[Records from a data source]
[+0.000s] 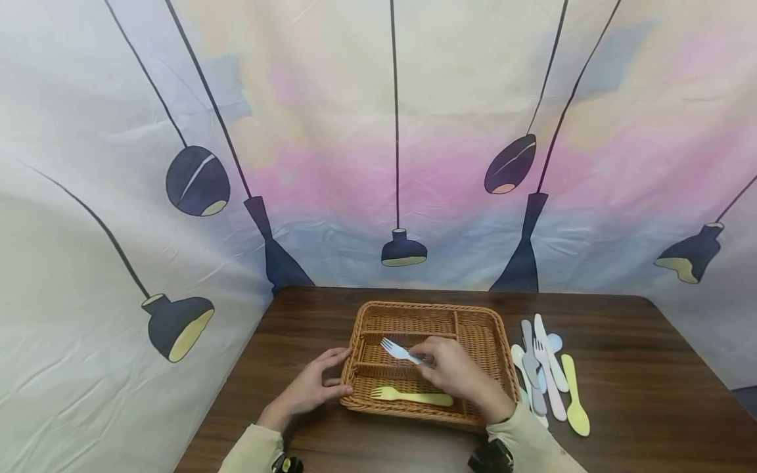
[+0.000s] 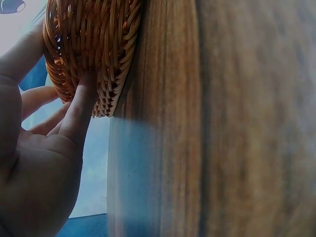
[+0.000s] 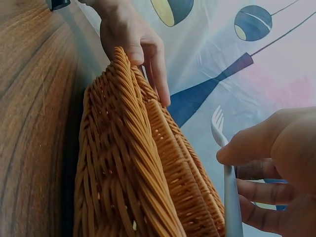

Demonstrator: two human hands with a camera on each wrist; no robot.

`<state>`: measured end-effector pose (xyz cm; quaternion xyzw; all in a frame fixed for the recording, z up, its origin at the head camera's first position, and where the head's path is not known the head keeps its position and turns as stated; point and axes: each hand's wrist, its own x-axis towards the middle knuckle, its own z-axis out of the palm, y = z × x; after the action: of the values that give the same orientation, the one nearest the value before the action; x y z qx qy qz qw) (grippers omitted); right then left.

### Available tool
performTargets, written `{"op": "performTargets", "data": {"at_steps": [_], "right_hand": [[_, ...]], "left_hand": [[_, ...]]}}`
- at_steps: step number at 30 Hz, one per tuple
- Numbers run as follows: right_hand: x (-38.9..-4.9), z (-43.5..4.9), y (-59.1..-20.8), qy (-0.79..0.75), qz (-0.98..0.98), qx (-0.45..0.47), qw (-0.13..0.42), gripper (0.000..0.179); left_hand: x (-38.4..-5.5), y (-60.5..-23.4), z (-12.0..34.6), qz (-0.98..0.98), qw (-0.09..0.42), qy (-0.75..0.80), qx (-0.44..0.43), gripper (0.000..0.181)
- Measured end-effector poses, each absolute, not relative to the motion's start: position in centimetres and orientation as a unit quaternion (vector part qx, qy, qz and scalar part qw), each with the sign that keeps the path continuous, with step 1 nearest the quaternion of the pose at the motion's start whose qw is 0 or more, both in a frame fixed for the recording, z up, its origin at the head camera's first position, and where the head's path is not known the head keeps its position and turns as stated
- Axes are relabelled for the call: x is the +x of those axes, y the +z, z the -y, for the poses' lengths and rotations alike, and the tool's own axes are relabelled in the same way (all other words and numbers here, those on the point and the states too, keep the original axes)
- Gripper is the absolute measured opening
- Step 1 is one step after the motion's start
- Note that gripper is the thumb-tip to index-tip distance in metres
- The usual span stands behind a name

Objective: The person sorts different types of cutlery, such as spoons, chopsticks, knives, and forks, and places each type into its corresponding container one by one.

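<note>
A light blue fork [image 1: 397,351] is pinched between the thumb and fingers of my right hand [image 1: 452,369], above the middle compartment of a brown wicker basket [image 1: 434,414]. In the right wrist view the fork [image 3: 229,192] stands tines up, over the basket rim. My left hand [image 1: 310,391] touches the basket's left end, thumb at the near corner and fingers farther back along the side. The left wrist view shows its fingers against the woven wall [image 2: 94,44]. A yellow fork [image 1: 412,396] lies in the front compartment, tines to the left.
Right of the basket, a loose pile of cutlery lies on the dark wooden table [image 1: 639,368]. It includes a yellow spoon [image 1: 575,401], a pink fork [image 1: 551,381], a white knife [image 1: 550,351] and several other pieces. A cloth printed with lamps [image 1: 404,253] hangs behind the table.
</note>
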<state>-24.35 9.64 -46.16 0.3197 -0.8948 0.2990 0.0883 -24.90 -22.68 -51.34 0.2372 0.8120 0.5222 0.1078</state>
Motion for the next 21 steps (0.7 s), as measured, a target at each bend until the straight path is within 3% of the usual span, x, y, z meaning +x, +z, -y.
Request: {"op": "performTargets", "data": {"at_steps": [21], "right_hand": [[-24.1,-8.2,-47.0,0.297,0.887,0.340,0.090,0.023]], "left_hand": [[-25.0,-51.7,22.7,-0.807,0.098,0.526,0.248,0.077]]}}
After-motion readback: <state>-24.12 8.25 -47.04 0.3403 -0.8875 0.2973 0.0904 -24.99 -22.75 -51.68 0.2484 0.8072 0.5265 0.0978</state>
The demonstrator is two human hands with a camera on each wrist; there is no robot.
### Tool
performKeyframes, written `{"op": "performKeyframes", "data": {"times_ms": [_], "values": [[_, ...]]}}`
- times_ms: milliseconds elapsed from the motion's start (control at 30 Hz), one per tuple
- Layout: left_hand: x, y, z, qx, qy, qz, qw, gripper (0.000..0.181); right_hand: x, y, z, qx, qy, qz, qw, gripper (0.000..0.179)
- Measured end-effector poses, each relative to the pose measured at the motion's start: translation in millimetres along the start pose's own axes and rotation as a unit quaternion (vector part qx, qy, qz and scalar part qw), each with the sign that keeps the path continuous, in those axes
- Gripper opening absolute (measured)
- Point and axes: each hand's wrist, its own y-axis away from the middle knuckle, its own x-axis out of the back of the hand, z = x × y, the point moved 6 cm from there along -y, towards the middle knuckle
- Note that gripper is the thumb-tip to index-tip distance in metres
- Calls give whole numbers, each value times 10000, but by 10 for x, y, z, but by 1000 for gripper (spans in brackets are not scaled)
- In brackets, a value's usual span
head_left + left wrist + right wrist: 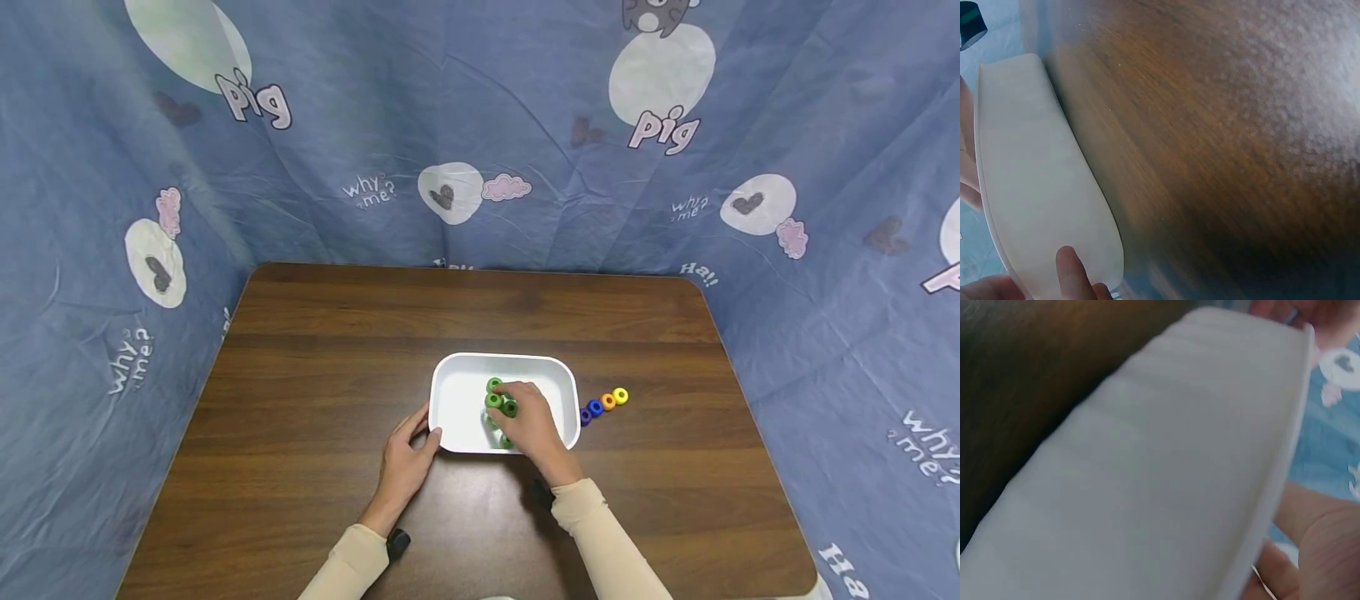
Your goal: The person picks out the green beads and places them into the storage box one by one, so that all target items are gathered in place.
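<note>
A white rectangular tray (459, 417) lies on the table with several green ring-shaped beads (510, 409) inside, some light and some dark. My left hand (403, 467) holds the tray at its near left corner; in the left wrist view its thumb (1071, 272) presses the outer wall. Over the tray's near rim reaches my right hand (532, 425), thumb and forefinger pinching a light green bead (493, 401). The right hand partly covers the beads beneath it. In the right wrist view the tray wall (1147, 462) hides the fingertips and beads.
Right of the tray, two blue beads (595, 407), an orange bead (608, 402) and a yellow bead (620, 396) lie in a slanting row on the brown wooden table (315, 375). A blue printed cloth (525, 108) hangs behind the table and at its sides.
</note>
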Motion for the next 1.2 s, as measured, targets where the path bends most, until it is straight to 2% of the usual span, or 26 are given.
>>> {"op": "performKeyframes", "data": {"times_ms": [167,300,600,767,1067,1200], "values": [[-14,-5,-2,31,29,-61,10000,50,-212,-17,-68,155,246,-913,9954,31],[-17,0,-12,48,36,-84,9999,51,-323,-20,-83,276,412,-1306,9902,28],[-24,5,21,-49,148,-100,9998,51,-405,-75,-84,642,1091,-1355,9826,24],[-37,7,21,-28,152,-109,9998,51,-394,-76,-105,691,1241,-1367,9804,24],[-38,14,-10,62,58,-124,9999,50,-393,-58,-106,533,1131,-1530,9803,27],[-20,20,-44,125,186,-232,9995,53,-287,-38,-86,402,777,-1376,9866,28]]}}
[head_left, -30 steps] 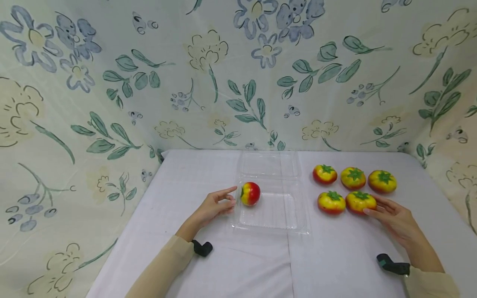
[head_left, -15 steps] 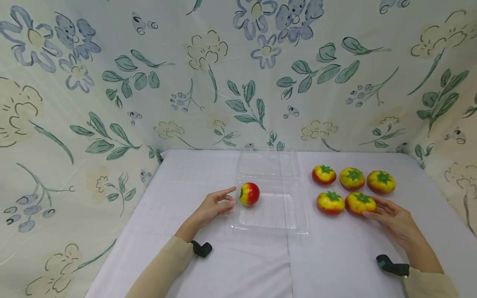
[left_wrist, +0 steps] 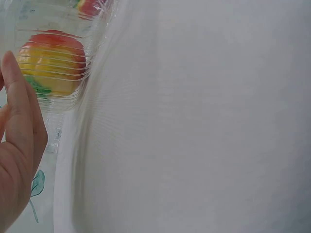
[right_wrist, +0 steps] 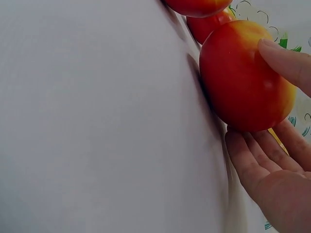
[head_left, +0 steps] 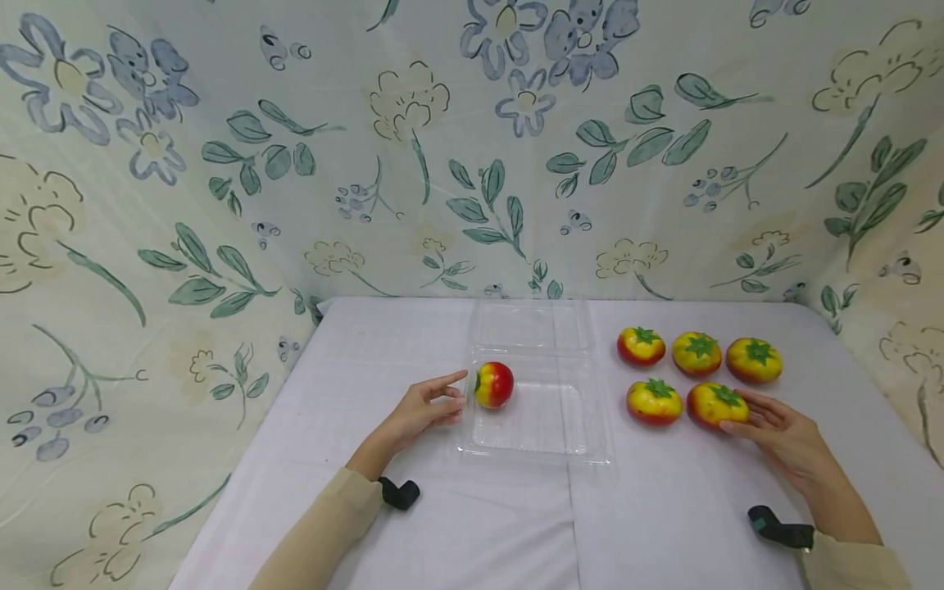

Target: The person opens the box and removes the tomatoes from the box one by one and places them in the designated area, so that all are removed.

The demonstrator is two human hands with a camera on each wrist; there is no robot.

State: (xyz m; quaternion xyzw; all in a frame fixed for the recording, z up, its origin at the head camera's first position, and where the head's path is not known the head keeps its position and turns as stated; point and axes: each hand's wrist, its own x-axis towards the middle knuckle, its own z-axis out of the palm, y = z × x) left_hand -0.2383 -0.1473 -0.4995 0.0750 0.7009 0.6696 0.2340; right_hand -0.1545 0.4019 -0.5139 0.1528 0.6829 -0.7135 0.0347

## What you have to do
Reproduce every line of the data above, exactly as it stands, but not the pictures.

## Reply
[+0.000s] 
[+0.000s] 
[+0.000s] 

Demonstrator: two human hands with a camera on each wrist; no robot.

`<state>`: measured end-effector pose (xyz cm; quaternion xyzw; all in a frame fixed for the recording, z up, its origin at the head camera's first position, and where the head's path is not known the head keeps its position and turns as stated; point and axes: each hand's wrist, its own x-axis towards the middle knuckle, its own z-axis out of the palm, y = z × x; after the action: of the values that give the same orientation, the one nearest the value before the action; x y z qx qy qz qw) (grippers omitted); right then left.

### Available tool
performTargets, written `{"op": "performTargets", "data": {"at_steps": [_], "right_hand": [[_, ...]], "left_hand": [[_, ...]]}}`
- at_steps: step number at 30 Hz, one per tuple
- Numbers run as follows: right_hand: x (-38.9..-4.9), z (-43.5..4.9), y (-59.1..-20.8), qy (-0.79..0.75), qz (-0.98..0.98), qx (-0.45..0.47), qw (-0.13..0.42), gripper (0.000..0.179); left_hand: x (-38.4..-5.5), y (-60.5..-23.4), z (-12.0..34.6), qz (-0.98..0.98), qw (-0.09..0.42), qy (-0.75..0.80), qx (-0.44..0.43), gripper (0.000..0.181)
- Measured end-effector poses, each absolute, not relative to the motion's start: position in centimetres and orientation as a unit quaternion (vector part qx, qy, qz and scalar part qw), each with the sign that keeps the path continuous, with step 1 nearest the quaternion of the pose at the motion's start whose qw is 0 or more, both in a frame fixed for the recording, z up, its origin at the head camera's first position, and where the head's path is not known the head keeps its position and turns as stated
- Axes are relabelled for the call: x is the +x of those axes, y the +z, z the -y, for the poses' lengths and rotations alike, and the tool's own axes are relabelled in the same way (all other words and numbers here, those on the point and the states too, keep the original axes)
- Gripper is the absolute measured opening
- Step 1 is one step after the motion's start
- Note that gripper is the thumb-tip to index-tip distance in metres
- The usual span stands behind a name

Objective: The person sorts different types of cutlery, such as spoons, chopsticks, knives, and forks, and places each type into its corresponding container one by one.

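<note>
A light blue fork [image 1: 397,351] is pinched between the thumb and fingers of my right hand [image 1: 452,369], above the middle compartment of a brown wicker basket [image 1: 434,414]. In the right wrist view the fork [image 3: 229,192] stands tines up, over the basket rim. My left hand [image 1: 310,391] touches the basket's left end, thumb at the near corner and fingers farther back along the side. The left wrist view shows its fingers against the woven wall [image 2: 94,44]. A yellow fork [image 1: 412,396] lies in the front compartment, tines to the left.
Right of the basket, a loose pile of cutlery lies on the dark wooden table [image 1: 639,368]. It includes a yellow spoon [image 1: 575,401], a pink fork [image 1: 551,381], a white knife [image 1: 550,351] and several other pieces. A cloth printed with lamps [image 1: 404,253] hangs behind the table.
</note>
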<state>-24.35 9.64 -46.16 0.3197 -0.8948 0.2990 0.0883 -24.90 -22.68 -51.34 0.2372 0.8120 0.5222 0.1078</state>
Motion for the next 21 steps (0.7 s), as measured, a target at each bend until the straight path is within 3% of the usual span, x, y, z meaning +x, +z, -y.
Request: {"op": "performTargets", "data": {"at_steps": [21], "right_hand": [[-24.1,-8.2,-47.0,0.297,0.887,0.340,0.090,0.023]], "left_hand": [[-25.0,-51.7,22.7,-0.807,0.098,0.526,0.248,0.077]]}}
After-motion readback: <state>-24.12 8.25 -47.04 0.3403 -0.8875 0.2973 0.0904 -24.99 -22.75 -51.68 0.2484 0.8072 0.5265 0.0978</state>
The demonstrator is two human hands with a camera on each wrist; there is no robot.
### Tool
performKeyframes, written `{"op": "performKeyframes", "data": {"times_ms": [_], "values": [[_, ...]]}}`
- times_ms: milliseconds elapsed from the motion's start (control at 30 Hz), one per tuple
- Layout: left_hand: x, y, z, qx, qy, qz, qw, gripper (0.000..0.181); right_hand: x, y, z, qx, qy, qz, qw, gripper (0.000..0.179)
- Measured end-effector poses, each relative to the pose measured at the motion's start: translation in millimetres along the start pose's own axes and rotation as a unit quaternion (vector part qx, qy, qz and scalar part qw), each with the sign that keeps the path continuous, in those axes
- Gripper opening absolute (measured)
- Point and axes: each hand's wrist, its own y-axis away from the middle knuckle, its own x-axis out of the back of the hand, z = x × y, the point moved 6 cm from there along -y, towards the middle knuckle
- Note that gripper is the thumb-tip to index-tip distance in metres
- Calls give whole numbers, each value times 10000, but by 10 for x, y, z, but by 1000 for gripper (spans in brackets are not scaled)
- In brackets, a value's usual span
head_left + left wrist + right wrist: 
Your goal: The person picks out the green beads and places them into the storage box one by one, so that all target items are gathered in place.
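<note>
A white rectangular tray (459, 417) lies on the table with several green ring-shaped beads (510, 409) inside, some light and some dark. My left hand (403, 467) holds the tray at its near left corner; in the left wrist view its thumb (1071, 272) presses the outer wall. Over the tray's near rim reaches my right hand (532, 425), thumb and forefinger pinching a light green bead (493, 401). The right hand partly covers the beads beneath it. In the right wrist view the tray wall (1147, 462) hides the fingertips and beads.
Right of the tray, two blue beads (595, 407), an orange bead (608, 402) and a yellow bead (620, 396) lie in a slanting row on the brown wooden table (315, 375). A blue printed cloth (525, 108) hangs behind the table and at its sides.
</note>
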Motion for the next 1.2 s, as measured, targets where the path bends most, until it is straight to 2% of the usual span, or 26 are given.
>>> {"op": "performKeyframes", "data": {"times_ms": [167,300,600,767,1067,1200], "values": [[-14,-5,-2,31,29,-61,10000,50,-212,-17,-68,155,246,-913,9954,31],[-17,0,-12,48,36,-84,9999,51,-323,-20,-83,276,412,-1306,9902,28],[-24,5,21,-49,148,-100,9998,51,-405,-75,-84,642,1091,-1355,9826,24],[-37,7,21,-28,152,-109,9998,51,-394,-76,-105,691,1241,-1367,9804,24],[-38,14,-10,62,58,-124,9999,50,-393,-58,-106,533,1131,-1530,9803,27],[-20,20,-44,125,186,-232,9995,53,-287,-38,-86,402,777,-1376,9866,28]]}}
[head_left, -30 steps] 
[head_left, -15 steps] 
[left_wrist, +0 steps] 
[right_wrist, +0 steps] 
[head_left, +0 steps] 

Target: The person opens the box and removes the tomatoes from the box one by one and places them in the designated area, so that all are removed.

The demonstrator is two human hands with a camera on each wrist; there is no robot.

State: (xyz m; quaternion xyzw; all in a frame fixed for the recording, z up, its origin at the head camera's first position, and where the head's path is not known the head keeps its position and turns as stated; point and axes: each hand's wrist, its own x-axis towards the middle knuckle, its own z-axis out of the palm, y = z × x) left_hand -0.2383 -0.1473 -0.4995 0.0750 0.7009 0.6696 0.2340; right_hand -0.1545 0.4019 -0.5139 0.1528 0.6829 -0.7135 0.0347

No part of the exercise remains unanswered.